To the End of the Land
Ora listened. It was late in the evening, the boys were in their room, and she and Ilan were lying together on the couch. His fingers played with the fine hair on the back of her neck, and her face cuddled against his. She said, “But you’re so much a part of bringing them up. I don’t know many fathers who are so involved in their kids’ lives.”
“Yes, but when I heard you in the kitchen, I don’t know—”
“I mean, the whole way they think, their sense of humor, all the things they know, and their sharp wit, it’s so you.”
“Maybe so, I don’t know, I’m sure it’s both of us. I guess it’s the combination of us.” He felt for her hand and his fingers grasped hers. “Because I always feel that whatever I give them, they would have somehow gotten it anyway, from life, from other people. But what you give them”—the fingers of his other hand made an uncharacteristic movement, like the kneading of dough.
Avram looks at her fingers as they replay Ilan’s kneading motion, and he is grateful to her for allowing him to be with them there, and to touch the soft, maternal dough of their day to day.

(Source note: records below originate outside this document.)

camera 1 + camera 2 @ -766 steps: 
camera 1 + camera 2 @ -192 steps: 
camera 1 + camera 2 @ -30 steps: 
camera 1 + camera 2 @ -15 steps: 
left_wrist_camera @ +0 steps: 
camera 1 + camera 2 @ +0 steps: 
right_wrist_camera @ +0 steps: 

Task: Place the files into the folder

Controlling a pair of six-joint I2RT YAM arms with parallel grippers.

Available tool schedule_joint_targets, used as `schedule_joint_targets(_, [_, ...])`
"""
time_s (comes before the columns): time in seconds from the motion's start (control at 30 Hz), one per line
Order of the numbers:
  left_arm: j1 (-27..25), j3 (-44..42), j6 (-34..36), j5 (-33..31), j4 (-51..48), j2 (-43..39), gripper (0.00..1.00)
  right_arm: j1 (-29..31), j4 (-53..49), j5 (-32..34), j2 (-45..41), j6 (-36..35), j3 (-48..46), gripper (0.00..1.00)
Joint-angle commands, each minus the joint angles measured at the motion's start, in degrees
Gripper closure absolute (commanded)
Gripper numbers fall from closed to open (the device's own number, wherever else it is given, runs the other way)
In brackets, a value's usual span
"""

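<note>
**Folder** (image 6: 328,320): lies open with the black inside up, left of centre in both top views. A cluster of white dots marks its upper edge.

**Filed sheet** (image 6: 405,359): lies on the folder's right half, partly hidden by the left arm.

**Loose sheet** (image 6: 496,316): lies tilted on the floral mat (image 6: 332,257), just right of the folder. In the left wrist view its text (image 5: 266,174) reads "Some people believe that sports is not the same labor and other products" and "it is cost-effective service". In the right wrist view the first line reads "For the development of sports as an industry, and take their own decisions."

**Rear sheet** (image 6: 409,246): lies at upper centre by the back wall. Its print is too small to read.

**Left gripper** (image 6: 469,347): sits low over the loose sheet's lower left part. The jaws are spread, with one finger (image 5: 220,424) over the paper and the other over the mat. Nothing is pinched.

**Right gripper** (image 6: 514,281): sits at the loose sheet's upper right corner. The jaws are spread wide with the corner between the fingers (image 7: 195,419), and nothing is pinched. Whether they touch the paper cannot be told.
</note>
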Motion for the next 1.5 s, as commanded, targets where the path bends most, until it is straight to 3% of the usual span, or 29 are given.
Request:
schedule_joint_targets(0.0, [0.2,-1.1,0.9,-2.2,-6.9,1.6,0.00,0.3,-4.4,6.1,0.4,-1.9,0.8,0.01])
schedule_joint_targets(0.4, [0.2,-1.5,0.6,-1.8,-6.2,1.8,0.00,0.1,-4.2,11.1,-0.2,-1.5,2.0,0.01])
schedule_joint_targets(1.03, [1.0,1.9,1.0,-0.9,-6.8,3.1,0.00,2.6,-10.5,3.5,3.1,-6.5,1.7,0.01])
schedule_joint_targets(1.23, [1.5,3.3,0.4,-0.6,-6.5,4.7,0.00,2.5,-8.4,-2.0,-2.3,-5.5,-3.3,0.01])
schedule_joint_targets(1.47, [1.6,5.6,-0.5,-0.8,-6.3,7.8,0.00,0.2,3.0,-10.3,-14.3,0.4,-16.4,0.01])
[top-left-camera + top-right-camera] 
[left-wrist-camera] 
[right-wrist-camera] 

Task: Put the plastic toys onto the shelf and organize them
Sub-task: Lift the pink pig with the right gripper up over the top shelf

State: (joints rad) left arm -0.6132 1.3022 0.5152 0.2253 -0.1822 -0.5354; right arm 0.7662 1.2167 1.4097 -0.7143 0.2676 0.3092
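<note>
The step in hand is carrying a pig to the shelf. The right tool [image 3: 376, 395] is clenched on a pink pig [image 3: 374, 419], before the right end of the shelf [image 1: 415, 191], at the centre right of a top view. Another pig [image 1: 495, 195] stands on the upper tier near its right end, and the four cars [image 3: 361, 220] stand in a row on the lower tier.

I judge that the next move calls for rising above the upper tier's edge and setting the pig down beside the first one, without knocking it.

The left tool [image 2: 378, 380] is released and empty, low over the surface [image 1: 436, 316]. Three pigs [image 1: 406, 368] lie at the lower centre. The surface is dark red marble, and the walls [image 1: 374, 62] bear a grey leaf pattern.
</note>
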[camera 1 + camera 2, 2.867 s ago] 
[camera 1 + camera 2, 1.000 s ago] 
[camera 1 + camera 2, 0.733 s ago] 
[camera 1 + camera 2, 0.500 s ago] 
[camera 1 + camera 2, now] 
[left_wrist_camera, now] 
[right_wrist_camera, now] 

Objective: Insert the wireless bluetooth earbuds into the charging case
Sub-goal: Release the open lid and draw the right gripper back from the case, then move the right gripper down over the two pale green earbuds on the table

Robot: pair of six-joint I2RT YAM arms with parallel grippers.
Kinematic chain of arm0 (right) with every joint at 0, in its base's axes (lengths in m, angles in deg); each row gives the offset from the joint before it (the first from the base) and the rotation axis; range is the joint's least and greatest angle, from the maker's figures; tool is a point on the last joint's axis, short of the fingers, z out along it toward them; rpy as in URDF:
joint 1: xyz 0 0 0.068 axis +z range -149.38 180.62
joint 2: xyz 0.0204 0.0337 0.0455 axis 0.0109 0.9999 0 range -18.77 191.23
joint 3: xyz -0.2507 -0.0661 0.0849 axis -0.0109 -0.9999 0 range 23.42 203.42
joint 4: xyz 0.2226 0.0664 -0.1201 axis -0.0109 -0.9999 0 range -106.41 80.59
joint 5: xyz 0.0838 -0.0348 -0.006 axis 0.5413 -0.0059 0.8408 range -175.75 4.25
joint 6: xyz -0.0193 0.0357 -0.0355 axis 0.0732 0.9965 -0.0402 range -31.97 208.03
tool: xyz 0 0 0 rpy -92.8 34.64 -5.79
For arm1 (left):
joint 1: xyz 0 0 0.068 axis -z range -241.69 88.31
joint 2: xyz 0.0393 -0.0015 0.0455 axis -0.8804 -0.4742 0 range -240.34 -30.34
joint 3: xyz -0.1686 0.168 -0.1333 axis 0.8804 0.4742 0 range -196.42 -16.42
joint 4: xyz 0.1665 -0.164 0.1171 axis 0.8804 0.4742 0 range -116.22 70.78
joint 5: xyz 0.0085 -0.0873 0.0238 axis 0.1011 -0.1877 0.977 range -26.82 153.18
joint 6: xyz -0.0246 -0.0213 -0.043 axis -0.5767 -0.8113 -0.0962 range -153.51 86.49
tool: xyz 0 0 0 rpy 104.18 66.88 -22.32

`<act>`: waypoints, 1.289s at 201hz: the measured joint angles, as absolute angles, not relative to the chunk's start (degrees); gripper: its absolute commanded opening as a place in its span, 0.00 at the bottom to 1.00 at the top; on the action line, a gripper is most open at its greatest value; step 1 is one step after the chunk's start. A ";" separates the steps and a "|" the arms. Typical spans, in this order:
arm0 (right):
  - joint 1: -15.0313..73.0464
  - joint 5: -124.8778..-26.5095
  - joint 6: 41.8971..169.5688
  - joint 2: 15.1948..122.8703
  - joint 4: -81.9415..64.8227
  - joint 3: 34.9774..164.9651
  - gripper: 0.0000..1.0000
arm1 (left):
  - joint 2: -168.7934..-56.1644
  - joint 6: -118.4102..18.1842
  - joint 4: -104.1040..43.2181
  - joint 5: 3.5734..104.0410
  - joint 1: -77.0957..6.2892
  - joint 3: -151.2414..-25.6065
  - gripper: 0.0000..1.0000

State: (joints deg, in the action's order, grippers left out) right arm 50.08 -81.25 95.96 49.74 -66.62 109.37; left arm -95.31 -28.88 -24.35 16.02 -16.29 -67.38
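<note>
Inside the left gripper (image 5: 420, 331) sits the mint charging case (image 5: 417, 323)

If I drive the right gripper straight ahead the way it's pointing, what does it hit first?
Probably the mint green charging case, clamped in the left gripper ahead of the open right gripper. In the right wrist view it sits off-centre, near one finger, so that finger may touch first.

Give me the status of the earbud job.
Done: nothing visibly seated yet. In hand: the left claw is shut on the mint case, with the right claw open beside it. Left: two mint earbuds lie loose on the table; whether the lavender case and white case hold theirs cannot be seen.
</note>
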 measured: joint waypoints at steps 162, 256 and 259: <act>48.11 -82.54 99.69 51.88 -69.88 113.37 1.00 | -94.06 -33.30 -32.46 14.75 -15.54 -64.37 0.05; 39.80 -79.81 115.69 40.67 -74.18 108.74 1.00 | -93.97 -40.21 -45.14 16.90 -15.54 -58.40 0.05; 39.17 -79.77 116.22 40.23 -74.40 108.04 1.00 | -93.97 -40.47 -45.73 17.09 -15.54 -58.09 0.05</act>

Ora wrapped Ilan in her arms and thrust her knee between his legs to make him feel good, and they lay entwined for several minutes. Then Ilan smiled over her head. “Still, I would have stopped his acting up a lot sooner.”
Ora laughed into his neck. “I’m sure you would have, my love.”
HE SIGHED DEEPLY, and she reached her foot out and touched his, to encourage and comfort him. They’d been lying in bed, awake and silent, almost the whole night. Every so often one of them would sigh, and the other’s gut would tighten. This time he repaid her with a touch, his toes in the concave of her foot. She moaned softly, he sniffled, she voiced a thin syllable, he softly cleared his throat, and she began the clumsy operation of turning herself over and moving her giant hump of a stomach to the other side. Then she pushed herself closer to him, edging forward like a sea lion on the sand, until she placed her head in the round of his shoulder and asked, “Why aren’t you asleep?”
“I can’t,” Ilan replied.
“You’re anxious.”
“Yes, a little. Aren’t you?”
She did not move from her nest in his body, but she was no longer there. “Just tell me, you’re not by any chance planning another little escape, are you?”
“No, of course not!”
“I just want you to know that if you leave this time, you won’t have anywhere to come back to. It won’t be like last time.”
Adam mumbled in his sleep from the next room, and Ilan thought about how her voice always used to be cheerful with him; no one rejoiced at his arrival like that anymore, with the happiness and innocence and trust of a child. When he used to bask in her welcoming expression, he had felt that he was almost the person he wanted to be, and moreover, he’d believed that he could be that person, simply because Ora believed he already was. He murmured, “I’m staying, Ora, I’m not going anywhere. Why would you even think that?”
As if she hadn’t heard him, she went on in the same knotted voice. “Because you can pull that same trick on me again, I can take it, but Adam will fall apart. It will finish him, and I won’t let you.”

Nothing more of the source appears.